2

I am trying to start with PyFlink and Kafka, but get below error.

Thanks for your support !

Installation

python -m pip install apache-flink
pip install pyFlink 

Code

from pyFlink.datastream import StreamExecutionEnvironment

Error

ModuleNotFoundError: No module named 'pyFlink'
py-r
  • 419
  • 5
  • 15

1 Answers1

5

To install PyFlink, you only need to execute:

python -m pip install apache-flink

and make sure you have a compatible Python version (>= 3.5).

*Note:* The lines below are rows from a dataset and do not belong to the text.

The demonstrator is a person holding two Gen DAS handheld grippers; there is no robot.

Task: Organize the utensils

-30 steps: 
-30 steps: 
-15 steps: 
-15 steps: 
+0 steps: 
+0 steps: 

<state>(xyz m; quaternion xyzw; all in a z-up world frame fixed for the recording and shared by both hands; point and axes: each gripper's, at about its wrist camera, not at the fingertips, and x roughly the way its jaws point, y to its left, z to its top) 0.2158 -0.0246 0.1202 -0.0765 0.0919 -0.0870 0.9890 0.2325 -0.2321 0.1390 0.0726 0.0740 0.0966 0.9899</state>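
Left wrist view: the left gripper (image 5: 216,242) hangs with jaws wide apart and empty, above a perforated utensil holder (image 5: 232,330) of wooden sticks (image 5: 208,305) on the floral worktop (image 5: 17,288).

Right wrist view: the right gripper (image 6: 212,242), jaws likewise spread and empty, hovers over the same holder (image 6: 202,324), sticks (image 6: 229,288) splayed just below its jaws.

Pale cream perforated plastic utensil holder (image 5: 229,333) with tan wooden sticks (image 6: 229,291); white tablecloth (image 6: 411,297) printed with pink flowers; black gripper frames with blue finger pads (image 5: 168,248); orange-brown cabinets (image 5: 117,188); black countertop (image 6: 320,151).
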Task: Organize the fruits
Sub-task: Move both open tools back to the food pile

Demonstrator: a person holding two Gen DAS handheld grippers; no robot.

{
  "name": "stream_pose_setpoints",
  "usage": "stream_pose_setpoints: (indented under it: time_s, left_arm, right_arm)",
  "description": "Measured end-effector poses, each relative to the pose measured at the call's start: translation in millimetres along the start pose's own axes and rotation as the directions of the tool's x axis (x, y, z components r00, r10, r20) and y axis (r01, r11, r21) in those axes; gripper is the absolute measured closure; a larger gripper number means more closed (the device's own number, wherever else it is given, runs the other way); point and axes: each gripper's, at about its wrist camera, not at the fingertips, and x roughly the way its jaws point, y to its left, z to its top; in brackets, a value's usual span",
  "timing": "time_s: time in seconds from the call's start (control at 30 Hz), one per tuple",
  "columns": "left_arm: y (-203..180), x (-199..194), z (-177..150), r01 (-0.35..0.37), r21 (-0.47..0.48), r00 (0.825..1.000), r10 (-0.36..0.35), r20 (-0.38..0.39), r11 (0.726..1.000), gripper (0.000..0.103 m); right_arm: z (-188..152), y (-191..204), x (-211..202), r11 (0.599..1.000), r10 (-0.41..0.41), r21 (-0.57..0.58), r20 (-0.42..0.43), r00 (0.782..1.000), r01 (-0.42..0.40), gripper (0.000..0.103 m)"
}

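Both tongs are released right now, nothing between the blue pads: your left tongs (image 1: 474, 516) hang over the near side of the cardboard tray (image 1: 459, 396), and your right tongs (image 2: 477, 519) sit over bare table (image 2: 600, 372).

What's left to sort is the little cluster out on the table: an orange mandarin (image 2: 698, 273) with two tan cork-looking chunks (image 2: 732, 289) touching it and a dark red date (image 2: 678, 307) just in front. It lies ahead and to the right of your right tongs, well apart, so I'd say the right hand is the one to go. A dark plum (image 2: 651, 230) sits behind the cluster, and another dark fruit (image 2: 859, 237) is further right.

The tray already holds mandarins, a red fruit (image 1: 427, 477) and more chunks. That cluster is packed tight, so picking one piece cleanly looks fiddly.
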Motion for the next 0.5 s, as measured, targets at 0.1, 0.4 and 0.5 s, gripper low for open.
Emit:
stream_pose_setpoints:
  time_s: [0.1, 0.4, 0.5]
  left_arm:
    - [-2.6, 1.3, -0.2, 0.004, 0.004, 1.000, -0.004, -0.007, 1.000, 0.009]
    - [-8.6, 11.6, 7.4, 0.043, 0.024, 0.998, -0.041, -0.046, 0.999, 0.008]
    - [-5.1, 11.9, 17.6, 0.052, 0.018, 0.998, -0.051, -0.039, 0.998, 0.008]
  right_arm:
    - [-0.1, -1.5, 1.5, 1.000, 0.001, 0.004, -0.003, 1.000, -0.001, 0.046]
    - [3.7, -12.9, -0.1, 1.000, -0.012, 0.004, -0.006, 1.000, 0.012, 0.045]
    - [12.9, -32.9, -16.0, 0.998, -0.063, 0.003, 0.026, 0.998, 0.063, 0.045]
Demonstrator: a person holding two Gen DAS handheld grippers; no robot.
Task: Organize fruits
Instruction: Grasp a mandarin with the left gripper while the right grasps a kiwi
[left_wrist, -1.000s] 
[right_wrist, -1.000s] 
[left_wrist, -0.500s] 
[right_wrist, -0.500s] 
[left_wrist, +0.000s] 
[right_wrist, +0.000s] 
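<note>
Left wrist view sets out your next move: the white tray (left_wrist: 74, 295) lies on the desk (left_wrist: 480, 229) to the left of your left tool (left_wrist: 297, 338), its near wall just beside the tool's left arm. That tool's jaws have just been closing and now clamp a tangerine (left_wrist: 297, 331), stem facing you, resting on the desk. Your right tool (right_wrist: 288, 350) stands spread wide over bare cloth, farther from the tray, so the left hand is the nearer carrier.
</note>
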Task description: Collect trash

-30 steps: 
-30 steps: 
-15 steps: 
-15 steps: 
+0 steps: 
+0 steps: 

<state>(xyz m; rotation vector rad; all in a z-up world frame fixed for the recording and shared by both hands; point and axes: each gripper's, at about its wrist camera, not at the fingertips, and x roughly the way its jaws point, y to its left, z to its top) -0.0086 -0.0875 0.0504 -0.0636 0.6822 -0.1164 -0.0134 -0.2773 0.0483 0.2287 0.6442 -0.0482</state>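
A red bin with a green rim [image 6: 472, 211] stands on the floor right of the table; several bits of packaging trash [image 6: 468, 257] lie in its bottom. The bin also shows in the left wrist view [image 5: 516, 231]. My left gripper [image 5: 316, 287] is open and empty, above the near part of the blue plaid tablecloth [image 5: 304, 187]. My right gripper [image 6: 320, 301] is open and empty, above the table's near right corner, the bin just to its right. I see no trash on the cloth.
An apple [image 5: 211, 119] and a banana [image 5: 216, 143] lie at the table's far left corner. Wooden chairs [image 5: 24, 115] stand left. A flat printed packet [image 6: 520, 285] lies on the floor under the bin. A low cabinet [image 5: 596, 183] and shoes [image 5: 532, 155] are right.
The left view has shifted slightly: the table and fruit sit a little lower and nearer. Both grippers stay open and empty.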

Imports are case-sensitive; the error is thrown because the package name is "pyflink", not "pyFlink". So, instead, you can try:

from pyflink.datastream import StreamExecutionEnvironment

If you're going to use Kafka, please remember to also add the required (JAR) dependencies, using:

config = t_env.get_config().get_configuration()
config.set_string("pipeline.jars",
                  "file:///path/to/jar/jarfile.jar")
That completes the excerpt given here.